Write back every entry exactly as it reads, with the pictures left behind.

[Stored data]
■ ■ ■

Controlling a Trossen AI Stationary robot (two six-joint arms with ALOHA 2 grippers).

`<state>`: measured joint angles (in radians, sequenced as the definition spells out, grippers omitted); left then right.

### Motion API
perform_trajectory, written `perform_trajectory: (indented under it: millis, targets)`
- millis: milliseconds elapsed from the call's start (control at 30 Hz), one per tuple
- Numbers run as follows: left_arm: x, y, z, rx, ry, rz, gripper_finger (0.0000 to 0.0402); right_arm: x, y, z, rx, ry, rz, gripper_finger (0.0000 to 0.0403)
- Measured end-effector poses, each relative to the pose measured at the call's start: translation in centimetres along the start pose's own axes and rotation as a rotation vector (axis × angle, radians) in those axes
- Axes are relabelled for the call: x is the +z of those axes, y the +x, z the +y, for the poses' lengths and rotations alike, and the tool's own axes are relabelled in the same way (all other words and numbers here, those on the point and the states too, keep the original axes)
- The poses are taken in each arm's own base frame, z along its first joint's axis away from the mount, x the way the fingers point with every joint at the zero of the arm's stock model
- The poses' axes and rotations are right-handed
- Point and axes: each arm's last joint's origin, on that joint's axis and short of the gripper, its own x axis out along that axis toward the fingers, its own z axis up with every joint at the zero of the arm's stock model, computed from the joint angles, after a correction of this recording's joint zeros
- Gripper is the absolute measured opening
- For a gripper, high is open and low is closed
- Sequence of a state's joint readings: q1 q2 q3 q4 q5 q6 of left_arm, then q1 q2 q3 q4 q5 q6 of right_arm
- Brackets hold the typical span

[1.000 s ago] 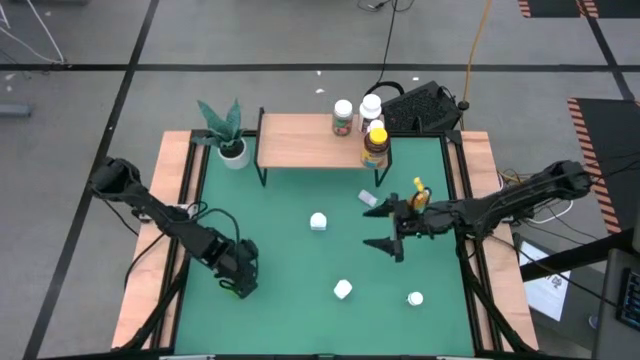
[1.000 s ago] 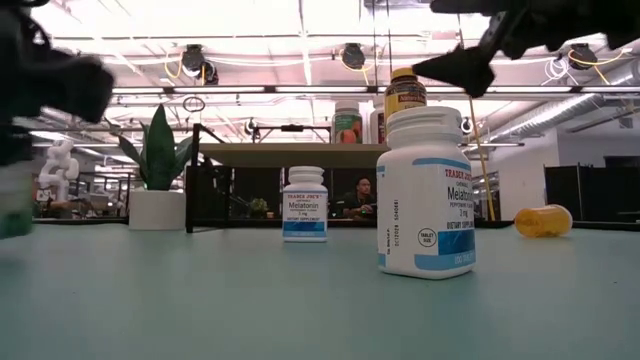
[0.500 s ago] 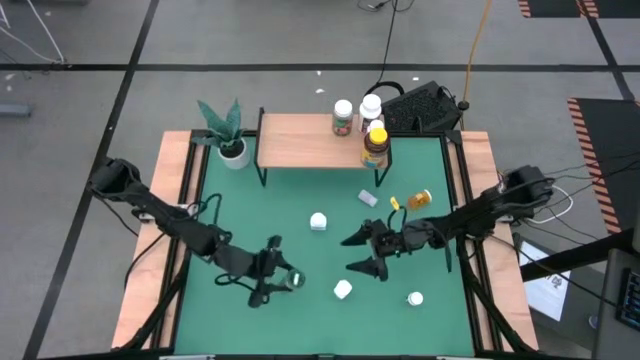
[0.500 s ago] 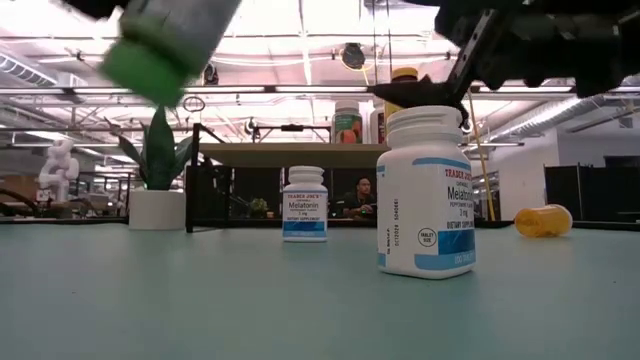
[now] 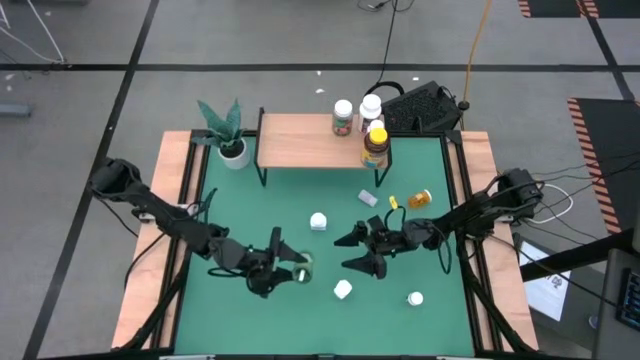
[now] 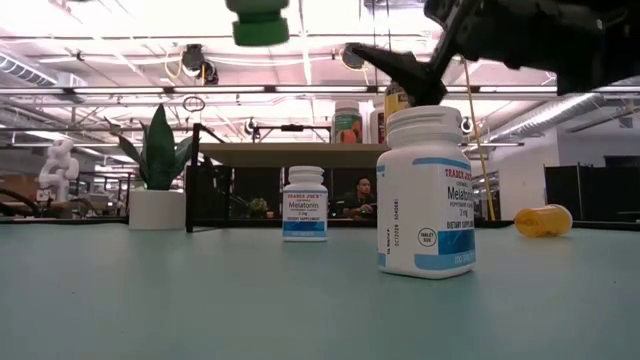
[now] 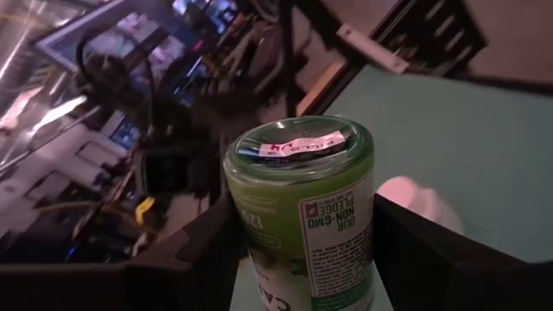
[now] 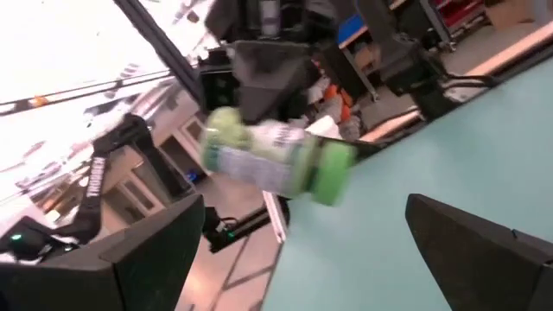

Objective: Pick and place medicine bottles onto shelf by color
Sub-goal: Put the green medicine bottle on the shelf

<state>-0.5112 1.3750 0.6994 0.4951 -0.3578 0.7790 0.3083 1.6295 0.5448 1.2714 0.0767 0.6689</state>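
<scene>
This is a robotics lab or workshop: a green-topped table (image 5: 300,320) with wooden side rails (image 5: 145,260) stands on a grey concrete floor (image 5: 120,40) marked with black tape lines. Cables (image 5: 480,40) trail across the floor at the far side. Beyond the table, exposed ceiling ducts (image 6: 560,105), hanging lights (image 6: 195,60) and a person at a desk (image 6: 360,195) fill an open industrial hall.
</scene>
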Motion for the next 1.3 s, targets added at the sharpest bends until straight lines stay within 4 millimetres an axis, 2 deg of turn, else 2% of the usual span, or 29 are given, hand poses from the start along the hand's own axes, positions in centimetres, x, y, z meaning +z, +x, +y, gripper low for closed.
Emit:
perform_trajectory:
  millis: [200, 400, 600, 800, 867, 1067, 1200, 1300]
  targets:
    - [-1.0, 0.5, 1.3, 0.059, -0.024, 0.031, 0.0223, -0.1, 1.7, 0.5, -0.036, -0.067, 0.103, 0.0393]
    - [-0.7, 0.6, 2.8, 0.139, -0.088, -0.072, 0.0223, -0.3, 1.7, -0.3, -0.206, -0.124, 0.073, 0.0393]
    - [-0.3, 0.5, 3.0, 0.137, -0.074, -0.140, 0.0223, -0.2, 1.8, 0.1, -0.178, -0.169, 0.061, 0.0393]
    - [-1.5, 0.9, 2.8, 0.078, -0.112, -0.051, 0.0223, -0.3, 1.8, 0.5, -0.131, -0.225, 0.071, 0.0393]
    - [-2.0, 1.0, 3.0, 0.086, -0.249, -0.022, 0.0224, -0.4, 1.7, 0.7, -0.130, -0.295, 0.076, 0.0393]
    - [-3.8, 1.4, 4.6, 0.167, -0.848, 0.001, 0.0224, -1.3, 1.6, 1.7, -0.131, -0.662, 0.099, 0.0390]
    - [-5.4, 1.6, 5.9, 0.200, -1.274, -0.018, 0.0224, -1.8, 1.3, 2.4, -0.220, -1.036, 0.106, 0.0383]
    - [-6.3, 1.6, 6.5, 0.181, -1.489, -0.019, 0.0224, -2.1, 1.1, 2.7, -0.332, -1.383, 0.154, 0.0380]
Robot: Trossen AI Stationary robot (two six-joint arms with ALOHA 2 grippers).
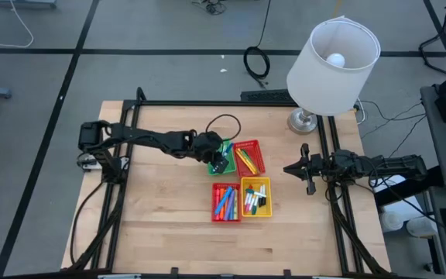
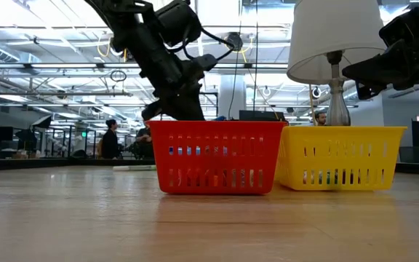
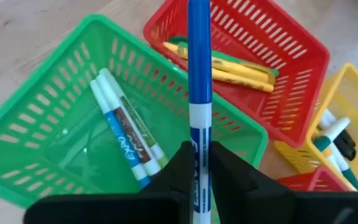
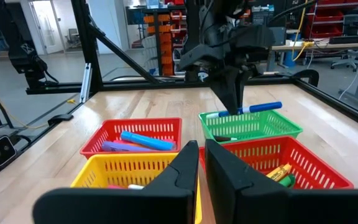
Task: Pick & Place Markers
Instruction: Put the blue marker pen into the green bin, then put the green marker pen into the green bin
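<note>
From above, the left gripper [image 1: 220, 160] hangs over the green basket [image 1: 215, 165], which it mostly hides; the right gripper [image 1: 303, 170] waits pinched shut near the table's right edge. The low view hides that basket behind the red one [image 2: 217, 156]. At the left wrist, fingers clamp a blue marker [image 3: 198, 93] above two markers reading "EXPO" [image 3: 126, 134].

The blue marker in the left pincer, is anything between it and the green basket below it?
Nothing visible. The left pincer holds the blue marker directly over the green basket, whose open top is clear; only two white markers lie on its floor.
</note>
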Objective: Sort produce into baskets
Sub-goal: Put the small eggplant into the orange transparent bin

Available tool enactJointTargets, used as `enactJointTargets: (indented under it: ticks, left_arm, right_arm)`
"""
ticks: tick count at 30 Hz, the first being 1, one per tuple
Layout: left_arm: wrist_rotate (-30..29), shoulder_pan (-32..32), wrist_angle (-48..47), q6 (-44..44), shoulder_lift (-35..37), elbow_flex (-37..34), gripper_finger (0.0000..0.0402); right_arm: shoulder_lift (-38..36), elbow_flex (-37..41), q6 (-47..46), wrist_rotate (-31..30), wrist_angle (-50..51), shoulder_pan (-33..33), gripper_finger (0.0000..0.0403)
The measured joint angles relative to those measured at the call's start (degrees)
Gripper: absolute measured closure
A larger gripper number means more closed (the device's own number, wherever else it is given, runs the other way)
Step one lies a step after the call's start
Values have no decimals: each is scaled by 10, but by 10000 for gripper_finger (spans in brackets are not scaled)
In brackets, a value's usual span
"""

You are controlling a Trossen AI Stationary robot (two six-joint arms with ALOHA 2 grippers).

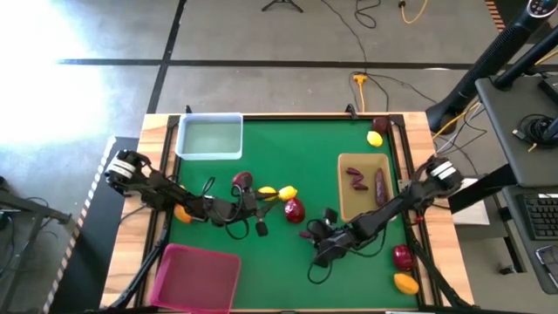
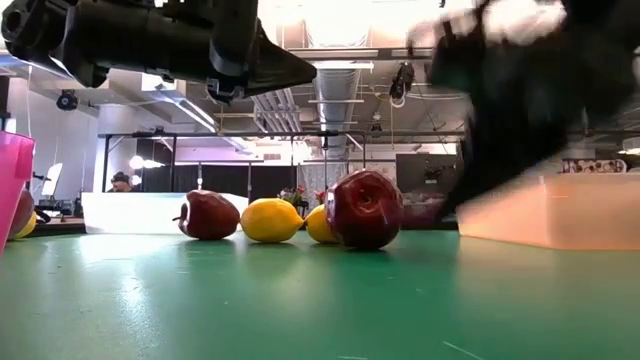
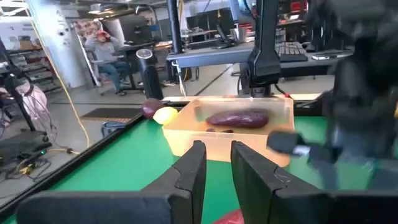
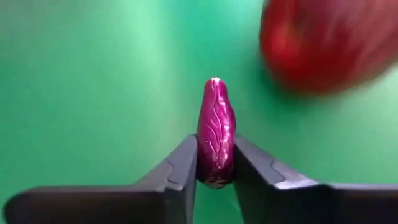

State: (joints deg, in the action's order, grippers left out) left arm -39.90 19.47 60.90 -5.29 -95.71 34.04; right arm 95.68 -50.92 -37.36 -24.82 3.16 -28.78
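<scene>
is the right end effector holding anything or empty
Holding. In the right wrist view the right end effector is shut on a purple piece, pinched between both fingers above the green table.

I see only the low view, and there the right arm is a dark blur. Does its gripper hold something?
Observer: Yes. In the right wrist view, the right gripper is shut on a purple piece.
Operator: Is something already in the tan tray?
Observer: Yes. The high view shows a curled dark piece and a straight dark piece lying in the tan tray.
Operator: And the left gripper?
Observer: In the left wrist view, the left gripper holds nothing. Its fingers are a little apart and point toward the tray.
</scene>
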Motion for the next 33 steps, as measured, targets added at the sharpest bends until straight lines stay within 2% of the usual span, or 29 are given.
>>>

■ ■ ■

Task response
Controlling a Trossen AI Stationary robot (two six-joint arms with ALOHA 2 grippers).

`<state>`: measured joint angles (in radians, sequenced as the definition spells out, grippers omitted); left then right.

### Motion API
perform_trajectory, written `perform_trajectory: (indented under it: millis, targets)`
- millis: milliseconds elapsed from the call's start (control at 30 Hz), one per tuple
- Numbers run as follows: left_arm: x, y, z, rx, ry, rz, gripper_finger (0.0000 to 0.0402); right_arm: x, y, z, rx, ry, rz, gripper_finger (0.0000 to 0.0403)
- Measured end-effector poses, each relative to the pose measured at the call's start: translation in centimetres along the start pose's own axes and rotation as a rotation vector (axis × angle, radians) in those axes
- Axes are relabelled for the call: x is the +z of those axes, y the +x, z the +y, for the poses' lengths and rotations alike, and the tool's own axes are relabelled in the same way (all other words and numbers here, those on the point and the states too, keep the original axes)
- The poses are taken in each arm's own base frame, z along its first joint's axis away from the mount, x the way the fingers point with every joint at the zero of the arm's stock model
- The poses' axes and rotations are right-handed
- Point and axes: each arm's last joint's origin, on that joint's axis and short of the gripper, its own x axis out along that axis toward the fingers, its own z axis up with every joint at the zero of the arm's stock model, computed from the joint angles, after a correction of this recording's joint zeros
- Gripper is the absolute measured opening
- For a gripper, high is open and low is closed
- Sequence of a state's joint readings: q1 q2 q3 q4 q5 q6 of left_arm, then q1 q2 q3 q4 q5 q6 of right_arm
- Brackets hold the typical span

[1.000 s ago] 
[1.000 s ago] 
[0.500 s ago] 
[0.500 s ago] 
[now] 
[now] 
[now] 
[now] 

Objective: Pick and place medicine bottles onto shelf by color
Sub-goal: Put the green medicine bottle on the shelf

<state>-0.5112 1.3750 0.6994 0.4951 -0.3578 0.7790 0.3083 1.6295 0.5448 1.2714 0.0767 0.6689</state>
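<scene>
This is a robotics lab or workshop: a green-topped table (image 5: 300,320) with wooden side rails (image 5: 145,260) stands on a grey concrete floor (image 5: 120,40) marked with black tape lines. Cables (image 5: 480,40) trail across the floor at the far side. Beyond the table, exposed ceiling ducts (image 6: 560,105), hanging lights (image 6: 195,60) and a person at a desk (image 6: 360,195) fill an open industrial hall.
</scene>
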Motion for the next 1.3 s, targets added at the sharpest bends until straight lines stay within 4 millimetres an axis, 2 deg of turn, else 2% of the usual span, or 29 are given, hand poses from the start along the hand's own axes, positions in centimetres, x, y, z meaning +z, +x, +y, gripper low for closed.
Emit:
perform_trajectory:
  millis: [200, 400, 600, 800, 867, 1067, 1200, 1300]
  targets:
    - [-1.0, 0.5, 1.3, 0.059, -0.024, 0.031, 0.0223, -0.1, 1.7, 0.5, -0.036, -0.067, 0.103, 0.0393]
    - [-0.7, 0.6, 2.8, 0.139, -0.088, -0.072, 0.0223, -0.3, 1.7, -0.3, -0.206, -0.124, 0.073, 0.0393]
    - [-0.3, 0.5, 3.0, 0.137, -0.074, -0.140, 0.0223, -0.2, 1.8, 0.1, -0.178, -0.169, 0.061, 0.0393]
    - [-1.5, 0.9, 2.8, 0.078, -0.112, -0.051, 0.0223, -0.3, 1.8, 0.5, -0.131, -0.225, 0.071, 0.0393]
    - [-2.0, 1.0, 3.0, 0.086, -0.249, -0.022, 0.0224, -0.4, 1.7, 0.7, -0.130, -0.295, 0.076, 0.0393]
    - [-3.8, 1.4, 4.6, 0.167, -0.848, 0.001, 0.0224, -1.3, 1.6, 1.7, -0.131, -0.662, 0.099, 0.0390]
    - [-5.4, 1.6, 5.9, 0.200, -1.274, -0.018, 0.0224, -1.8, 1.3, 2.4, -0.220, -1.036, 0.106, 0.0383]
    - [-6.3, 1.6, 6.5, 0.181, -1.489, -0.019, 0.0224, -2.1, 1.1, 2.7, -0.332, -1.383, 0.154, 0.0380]
Robot: Trossen AI Stationary robot (two six-joint arms with ALOHA 2 grippers).
Task: Pick & Place Markers
Instruction: Put the blue marker pen into the green bin, then put the green marker pen into the green bin
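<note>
From above, the left gripper [image 1: 220, 160] hangs over the green basket [image 1: 215, 165], which it mostly hides; the right gripper [image 1: 303, 170] waits pinched shut near the table's right edge. The low view hides that basket behind the red one [image 2: 217, 156]. At the left wrist, fingers clamp a blue marker [image 3: 198, 93] above two markers reading "EXPO" [image 3: 126, 134].

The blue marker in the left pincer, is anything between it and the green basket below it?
Nothing visible. The left pincer holds the blue marker directly over the green basket, whose open top is clear; only two white markers lie on its floor.
</note>
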Objective: Sort produce into baskets
Sub-goal: Put the small eggplant into the orange transparent bin

Available tool enactJointTargets, used as `enactJointTargets: (indented under it: ticks, left_arm, right_arm)`
"""
ticks: tick count at 30 Hz, the first being 1, one per tuple
Layout: left_arm: wrist_rotate (-30..29), shoulder_pan (-32..32), wrist_angle (-48..47), q6 (-44..44), shoulder_lift (-35..37), elbow_flex (-37..34), gripper_finger (0.0000..0.0402); right_arm: shoulder_lift (-38..36), elbow_flex (-37..41), q6 (-47..46), wrist_rotate (-31..30), wrist_angle (-50..51), shoulder_pan (-33..33), gripper_finger (0.0000..0.0403)
The measured joint angles relative to those measured at the call's start (degrees)
Gripper: absolute measured closure
A larger gripper number means more closed (the device's own number, wherever else it is given, runs the other way)
Step one lies a step after the call's start
Values have no decimals: each is scaled by 10, but by 10000 for gripper_finger (spans in brackets are not scaled)
In brackets, a value's usual span
"""

You are controlling a Trossen AI Stationary robot (two six-joint arms with ALOHA 2 grippers).


State: (joints deg, in the action's order, grippers left out) left arm -39.90 19.47 60.90 -5.29 -95.71 34.04; right arm 95.68 -50.92 -37.36 -24.82 3.16 -28.78
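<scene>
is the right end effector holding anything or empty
Holding. In the right wrist view the right end effector is shut on a purple piece, pinched between both fingers above the green table.

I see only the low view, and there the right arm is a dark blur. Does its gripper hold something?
Observer: Yes. In the right wrist view, the right gripper is shut on a purple piece.
Operator: Is something already in the tan tray?
Observer: Yes. The high view shows a curled dark piece and a straight dark piece lying in the tan tray.
Operator: And the left gripper?
Observer: In the left wrist view, the left gripper holds nothing. Its fingers are a little apart and point toward the tray.
</scene>
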Motion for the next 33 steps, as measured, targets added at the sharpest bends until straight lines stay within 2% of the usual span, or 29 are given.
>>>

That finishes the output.